Druid requests go from <100ms latency to 5,10,15 second latency a few minutes after startup. Possible connection limit issue?

Question

Druid requests go from <100ms latency to 5,10,15 second latency a few minutes after startup. Possible connection limit issue?

tshallenberger opened this issue 6 months ago · 1 comments

We run Turnilo in a Docker container, and it uses Plywood to talk to a Druid cluster. When we enable verbose logging, we see requests go from

Requester rq06461 got result from query 269: (in 56ms)
[
  {
    "maxTime": "2024-03-13T23:55:00.000Z"
  }
]

to

Requester rq06461 got result from query 352: (in 10019ms)
[
  {
    "maxTime": "2024-03-14T15:25:00.000Z"
  }
]
TimeMonitor Got the latest time for 'REDACTED' (2024-03-14T15:25:00.000Z)
vvvvvvvvvvvvvvvvvvvvvvvvvv
Requester rq06461 got result from query 350: (in 15283ms)
[
  {
    "maxTime": "2024-03-14T15:25:00.000Z",
    "minTime": "2024-03-12T15:00:00.000Z",
    "timestamp": "2024-03-12T15:00:00.000Z"
  }
]

approximately 2-4 minutes after the container starts. I'm trying to track down the source of the issue, figured I'd raise an issue here to see if anyone had any input. Not sure if this is a Docker (podman), Turnilo, or Plywood issue. Any way I can enable better logging to see if Plywood is the issue?

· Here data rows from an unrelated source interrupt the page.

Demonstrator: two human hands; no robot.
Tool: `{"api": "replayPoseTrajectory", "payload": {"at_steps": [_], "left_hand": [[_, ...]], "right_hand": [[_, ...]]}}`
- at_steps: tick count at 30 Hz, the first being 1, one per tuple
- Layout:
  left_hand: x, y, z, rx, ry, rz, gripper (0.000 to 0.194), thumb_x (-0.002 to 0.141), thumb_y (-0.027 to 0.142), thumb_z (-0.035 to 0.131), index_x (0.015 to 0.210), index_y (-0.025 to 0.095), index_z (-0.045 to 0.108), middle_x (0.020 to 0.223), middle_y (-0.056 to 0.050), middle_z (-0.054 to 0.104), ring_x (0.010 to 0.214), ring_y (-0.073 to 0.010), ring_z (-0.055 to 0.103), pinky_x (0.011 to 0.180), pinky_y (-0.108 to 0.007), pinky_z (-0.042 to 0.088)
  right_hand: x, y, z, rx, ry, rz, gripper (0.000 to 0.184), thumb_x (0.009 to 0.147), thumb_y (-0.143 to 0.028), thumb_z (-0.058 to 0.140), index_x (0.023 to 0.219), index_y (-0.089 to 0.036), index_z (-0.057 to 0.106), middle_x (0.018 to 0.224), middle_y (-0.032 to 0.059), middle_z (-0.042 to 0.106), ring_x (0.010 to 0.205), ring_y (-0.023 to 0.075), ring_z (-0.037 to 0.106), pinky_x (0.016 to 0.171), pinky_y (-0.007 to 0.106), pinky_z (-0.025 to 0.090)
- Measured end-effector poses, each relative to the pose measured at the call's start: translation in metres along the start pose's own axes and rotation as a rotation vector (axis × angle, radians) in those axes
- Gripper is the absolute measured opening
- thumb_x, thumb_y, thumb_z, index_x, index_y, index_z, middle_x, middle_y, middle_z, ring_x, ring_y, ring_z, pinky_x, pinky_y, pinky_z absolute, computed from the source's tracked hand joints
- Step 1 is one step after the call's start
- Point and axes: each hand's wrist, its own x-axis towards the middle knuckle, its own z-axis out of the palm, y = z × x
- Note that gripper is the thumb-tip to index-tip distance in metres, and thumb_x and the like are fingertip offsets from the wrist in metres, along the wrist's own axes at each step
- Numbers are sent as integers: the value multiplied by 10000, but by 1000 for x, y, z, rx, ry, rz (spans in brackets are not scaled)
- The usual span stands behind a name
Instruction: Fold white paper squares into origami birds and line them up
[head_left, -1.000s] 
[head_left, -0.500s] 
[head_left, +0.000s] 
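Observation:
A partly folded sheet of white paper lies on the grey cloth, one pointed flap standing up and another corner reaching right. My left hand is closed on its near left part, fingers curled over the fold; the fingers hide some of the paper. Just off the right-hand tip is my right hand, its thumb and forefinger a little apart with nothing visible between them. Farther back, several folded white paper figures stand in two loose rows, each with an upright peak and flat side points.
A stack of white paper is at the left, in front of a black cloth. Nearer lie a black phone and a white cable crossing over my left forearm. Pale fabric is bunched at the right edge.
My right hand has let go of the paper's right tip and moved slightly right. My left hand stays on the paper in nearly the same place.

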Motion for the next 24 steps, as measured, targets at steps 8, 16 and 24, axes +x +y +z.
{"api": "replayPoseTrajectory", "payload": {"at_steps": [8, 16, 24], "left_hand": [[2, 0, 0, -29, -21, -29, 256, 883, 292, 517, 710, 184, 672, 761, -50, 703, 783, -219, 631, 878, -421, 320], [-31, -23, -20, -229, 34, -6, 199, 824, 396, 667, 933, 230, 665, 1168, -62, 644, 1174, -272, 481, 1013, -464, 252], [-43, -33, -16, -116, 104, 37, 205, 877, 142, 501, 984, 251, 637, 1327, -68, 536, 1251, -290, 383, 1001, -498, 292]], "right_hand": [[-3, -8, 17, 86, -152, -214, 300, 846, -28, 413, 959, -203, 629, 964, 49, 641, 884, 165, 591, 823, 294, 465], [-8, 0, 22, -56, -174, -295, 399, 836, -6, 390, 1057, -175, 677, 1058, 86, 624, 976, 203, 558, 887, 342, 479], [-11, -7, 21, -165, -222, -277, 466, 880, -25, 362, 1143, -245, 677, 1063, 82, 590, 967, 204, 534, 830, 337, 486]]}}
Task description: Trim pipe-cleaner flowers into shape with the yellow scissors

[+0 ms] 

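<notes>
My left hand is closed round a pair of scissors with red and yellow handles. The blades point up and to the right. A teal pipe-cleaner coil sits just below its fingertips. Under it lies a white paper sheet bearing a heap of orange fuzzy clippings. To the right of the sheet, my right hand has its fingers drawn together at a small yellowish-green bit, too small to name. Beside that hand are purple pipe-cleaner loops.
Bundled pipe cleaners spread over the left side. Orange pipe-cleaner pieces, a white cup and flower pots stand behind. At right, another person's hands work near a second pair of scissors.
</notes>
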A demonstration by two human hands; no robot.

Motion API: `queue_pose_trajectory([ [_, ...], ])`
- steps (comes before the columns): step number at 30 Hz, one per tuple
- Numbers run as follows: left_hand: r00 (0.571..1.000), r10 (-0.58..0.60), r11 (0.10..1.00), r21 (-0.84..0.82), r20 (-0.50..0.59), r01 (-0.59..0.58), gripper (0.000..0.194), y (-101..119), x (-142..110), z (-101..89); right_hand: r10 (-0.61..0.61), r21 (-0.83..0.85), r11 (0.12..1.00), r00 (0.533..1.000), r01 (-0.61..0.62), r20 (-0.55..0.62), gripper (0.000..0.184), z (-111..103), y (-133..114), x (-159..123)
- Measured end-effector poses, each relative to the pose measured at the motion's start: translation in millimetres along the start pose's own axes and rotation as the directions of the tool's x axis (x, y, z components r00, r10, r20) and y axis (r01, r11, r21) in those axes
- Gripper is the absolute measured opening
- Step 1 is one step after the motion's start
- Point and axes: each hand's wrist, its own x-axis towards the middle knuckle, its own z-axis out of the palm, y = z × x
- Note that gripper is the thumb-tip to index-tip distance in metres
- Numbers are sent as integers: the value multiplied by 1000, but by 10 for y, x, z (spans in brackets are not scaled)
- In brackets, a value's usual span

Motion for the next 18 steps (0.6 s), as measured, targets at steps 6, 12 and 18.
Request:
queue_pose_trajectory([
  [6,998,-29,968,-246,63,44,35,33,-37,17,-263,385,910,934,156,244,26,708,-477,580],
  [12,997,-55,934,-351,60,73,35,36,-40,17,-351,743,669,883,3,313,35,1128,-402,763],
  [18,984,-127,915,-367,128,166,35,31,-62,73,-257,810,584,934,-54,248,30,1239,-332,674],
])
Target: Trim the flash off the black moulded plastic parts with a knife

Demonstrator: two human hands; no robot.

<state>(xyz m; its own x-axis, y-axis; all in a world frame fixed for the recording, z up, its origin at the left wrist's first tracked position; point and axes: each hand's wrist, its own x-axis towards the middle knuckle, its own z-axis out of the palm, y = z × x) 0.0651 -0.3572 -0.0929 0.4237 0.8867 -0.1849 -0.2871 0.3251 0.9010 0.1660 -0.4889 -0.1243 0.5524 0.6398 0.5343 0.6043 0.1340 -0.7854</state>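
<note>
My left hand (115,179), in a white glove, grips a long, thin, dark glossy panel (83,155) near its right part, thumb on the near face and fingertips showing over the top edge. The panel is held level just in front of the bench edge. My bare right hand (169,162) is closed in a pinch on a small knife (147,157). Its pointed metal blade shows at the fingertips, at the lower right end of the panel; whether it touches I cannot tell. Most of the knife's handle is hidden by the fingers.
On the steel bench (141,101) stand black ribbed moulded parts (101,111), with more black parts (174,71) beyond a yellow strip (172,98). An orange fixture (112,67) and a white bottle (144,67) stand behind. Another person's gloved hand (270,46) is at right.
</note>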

Answer 1 · 2024-04-05T14:58:12.000Z

This issue was determined to be an issue with how the containers were deployed using podman-kube play files and ran with systemd on RHEL8. Upgrading the kube file generated seemed to fix the issue? The diff between the two config files seemed to only drop some security context capabilities, as the containers were running on an SELinux enabled machine in rootless mode.